Complex or wicked problems, such as inequality in access to health services, can be difficult to solve. The current healthcare system in Australia is not equally accessible by people living in rural and remote areas.
These regions suffer from a severe deficit of allied health services such as speech pathology and occupational therapy, which enable people to participate in society better. Even though these families constitute 30% of the Australian population, only 4.5% of speech pathology practitioners provide service to them. Families report travelling long distances, extensive waiting times and workforce shortages resulting in difficulties accessing therapy and high levels of unmet need.
The long-term impacts of not receiving allied health services are well documented, ranging from poor literacy and numeracy development to long term unemployment, social isolation, increased morbidity associated with disability and long-term poor health and economic outcomes.
At Umbo, our core purpose is to mitigate these outcomes by providing quality care and support.
While the government and non-profit sectors play an important role in addressing this issue, there is also a valid role for innovative social enterprises to play. We work from a collaborative model of care – working with families, support workers and also partnerships within communities and the wider for-purpose sector.
Umbo is a social enterprise startup that seeks to bring occupational therapy and speech pathology services to families living in rural and remote Australia via online therapy. Umbo’s model seeks to specifically find those families who are missing out, often waiting up to 18 months for services, and then training clinicians to work online to service these communities.
As a social enterprise, Umbo’s constitutional mission is to deliver services for these families and is committed to reinvesting 50% of profits into achieving our social purpose. That commitment is at the core of everything we do, and transparency on how we achieve it is vital through our social impact reporting.
If you want to find out more about the complexity of allied health services in regional and rural areas of Australia, please read our white paper located here.
Our impact in numbers
How we measure these indicators
We measure the percentage of our clients who live in regional and rural areas using the Modified Monash Model (MMM) for the client's home postcode. Clients who live in a location with an MMM score of more than 1 are considered to live in a regional or rural area.

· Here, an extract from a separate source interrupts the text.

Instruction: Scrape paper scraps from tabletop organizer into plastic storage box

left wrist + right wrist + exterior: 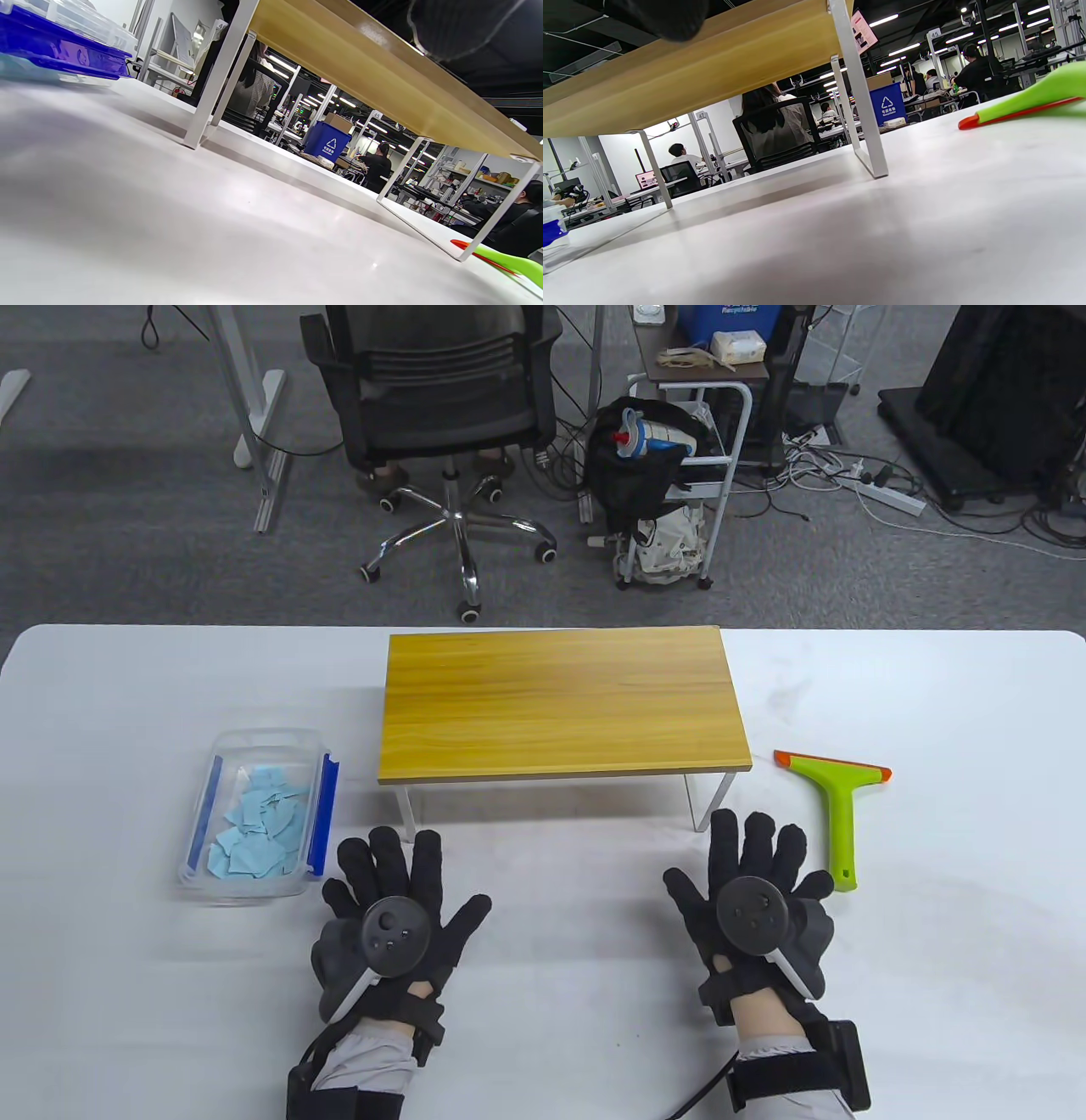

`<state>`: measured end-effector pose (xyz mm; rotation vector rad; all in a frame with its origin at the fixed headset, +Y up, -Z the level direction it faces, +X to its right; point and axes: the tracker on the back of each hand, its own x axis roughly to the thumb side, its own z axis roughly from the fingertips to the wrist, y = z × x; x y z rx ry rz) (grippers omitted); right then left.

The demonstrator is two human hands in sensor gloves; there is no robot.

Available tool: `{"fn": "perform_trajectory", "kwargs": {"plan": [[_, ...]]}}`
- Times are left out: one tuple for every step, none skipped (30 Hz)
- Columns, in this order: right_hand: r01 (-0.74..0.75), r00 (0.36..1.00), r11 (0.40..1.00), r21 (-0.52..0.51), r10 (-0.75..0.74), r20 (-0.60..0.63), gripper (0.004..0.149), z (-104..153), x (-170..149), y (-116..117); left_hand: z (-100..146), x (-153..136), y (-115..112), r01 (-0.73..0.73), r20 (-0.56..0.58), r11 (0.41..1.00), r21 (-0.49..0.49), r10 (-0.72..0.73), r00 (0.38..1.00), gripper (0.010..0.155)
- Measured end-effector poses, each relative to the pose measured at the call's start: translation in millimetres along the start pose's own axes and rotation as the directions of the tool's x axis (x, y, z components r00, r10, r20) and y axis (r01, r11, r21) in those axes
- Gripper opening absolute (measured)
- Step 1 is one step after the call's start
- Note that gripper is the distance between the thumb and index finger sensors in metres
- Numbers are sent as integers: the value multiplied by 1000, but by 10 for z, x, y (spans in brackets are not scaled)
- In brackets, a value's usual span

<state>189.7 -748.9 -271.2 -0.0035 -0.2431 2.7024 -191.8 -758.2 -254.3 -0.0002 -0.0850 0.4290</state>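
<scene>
The wooden tabletop organizer (560,704) stands on white legs at the table's middle, its top bare. It also shows in the left wrist view (382,72) and the right wrist view (691,80). The clear plastic storage box (254,814) with blue clips sits to its left and holds several light blue paper scraps (259,836). A green scraper (836,806) with an orange blade lies to the organizer's right. My left hand (394,891) rests flat on the table in front of the organizer, fingers spread, holding nothing. My right hand (755,882) rests flat beside the scraper's handle, holding nothing.
The white table (551,984) stretches wide around the hands. Beyond its far edge are an office chair (441,415), a small cart with bags (670,475) and cables on the carpet.
</scene>
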Motion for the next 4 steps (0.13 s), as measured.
{"fn": "perform_trajectory", "kwargs": {"plan": [[13, 1000, 1000, 5, -13, -7, 83, -6, -12, 7, -7, -5, -2, 0, -3, 1000, -5, 0, 1000, 89], [25, 1000, 1000, 7, -25, -11, 83, -8, -21, 11, -9, -8, -4, -2, -4, 1000, -7, 2, 1000, 89], [30, 999, 1000, 5, -30, -16, 83, -11, -29, 12, -11, -14, -5, -5, -5, 1000, -7, 5, 1000, 89], [30, 999, 1000, 5, -30, -17, 83, -12, -32, 12, -10, -17, -3, -6, -7, 1000, -5, 6, 1000, 89]]}}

The travel time saved per client is estimated using the travel time allowances for direct consultations in the NDIS Pricing Arrangements and Price Limits, which are based on the MMM score for the location. For example, a therapist seeing a client in a location with an MMM score of 4-5 is allowed to charge 60 minutes of travel time to reach the client, and an additional 60 minutes of travel time to go back to their usual place of work. By using online therapy this travel time is saved.
The total NDIS funding saved is also estimated using the NDIS Pricing Arrangements and Price Limits. Therapists are allowed to charge their full hourly rate for travel time as well as a per km rate for travel costs. In locations with an MMM score of 6-7 the NDIS also allows therapists to charge a higher hourly rate. By using online therapy Umbo is able to charge the standard hourly rate, regardless of the client's location, and the therapist does not have to charge travel time or travel costs. This results in a saving of funds, which the client can use to receive more hours of therapy or other support. On average, Umbo clients are able to receive double the amount of therapy with the same NDIS funding as a result of these savings.
Umbo conducts regular client satisfaction and feedback surveys. Our session feedback surveys include a 5 point rating scale for the client to rate how satisfied they were with their recent session. We track the average of these scores to measure client satisfaction with our services.